Task statement: Look through the entries below and count every line in which "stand" appears; reply with the number only.

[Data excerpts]
-- Opening Marker --
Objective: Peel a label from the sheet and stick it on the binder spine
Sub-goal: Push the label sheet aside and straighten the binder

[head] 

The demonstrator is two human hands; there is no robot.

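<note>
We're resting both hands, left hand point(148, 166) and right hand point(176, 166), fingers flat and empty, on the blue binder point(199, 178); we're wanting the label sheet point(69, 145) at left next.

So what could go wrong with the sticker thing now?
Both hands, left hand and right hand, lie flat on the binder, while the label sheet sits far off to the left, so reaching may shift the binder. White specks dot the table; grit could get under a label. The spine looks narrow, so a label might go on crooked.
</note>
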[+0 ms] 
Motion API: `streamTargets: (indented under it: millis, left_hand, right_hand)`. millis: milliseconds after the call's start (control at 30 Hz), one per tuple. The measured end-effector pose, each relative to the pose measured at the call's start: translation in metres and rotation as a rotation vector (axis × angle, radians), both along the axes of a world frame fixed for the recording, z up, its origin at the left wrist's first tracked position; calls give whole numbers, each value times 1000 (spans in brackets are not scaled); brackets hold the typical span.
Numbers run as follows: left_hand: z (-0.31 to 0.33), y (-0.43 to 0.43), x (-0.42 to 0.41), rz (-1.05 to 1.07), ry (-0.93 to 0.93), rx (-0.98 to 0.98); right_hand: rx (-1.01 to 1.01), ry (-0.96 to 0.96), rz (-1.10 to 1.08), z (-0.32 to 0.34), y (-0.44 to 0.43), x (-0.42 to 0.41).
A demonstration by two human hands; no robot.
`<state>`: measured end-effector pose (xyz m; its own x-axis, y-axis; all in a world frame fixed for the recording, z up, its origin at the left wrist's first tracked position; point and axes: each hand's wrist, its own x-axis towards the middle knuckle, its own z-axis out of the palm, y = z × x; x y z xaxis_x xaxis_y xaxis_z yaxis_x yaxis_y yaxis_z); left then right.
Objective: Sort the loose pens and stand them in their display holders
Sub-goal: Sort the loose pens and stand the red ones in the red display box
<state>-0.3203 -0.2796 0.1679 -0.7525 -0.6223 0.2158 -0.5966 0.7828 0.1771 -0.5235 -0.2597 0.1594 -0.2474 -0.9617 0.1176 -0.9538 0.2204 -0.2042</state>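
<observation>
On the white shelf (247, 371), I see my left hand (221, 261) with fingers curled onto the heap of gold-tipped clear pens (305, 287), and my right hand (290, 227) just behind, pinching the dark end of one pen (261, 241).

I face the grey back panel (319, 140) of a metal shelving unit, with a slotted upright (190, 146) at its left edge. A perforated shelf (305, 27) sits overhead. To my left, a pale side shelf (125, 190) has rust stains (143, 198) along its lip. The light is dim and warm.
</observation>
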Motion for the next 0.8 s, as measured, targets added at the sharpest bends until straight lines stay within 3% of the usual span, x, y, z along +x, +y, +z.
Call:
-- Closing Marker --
Written response: 2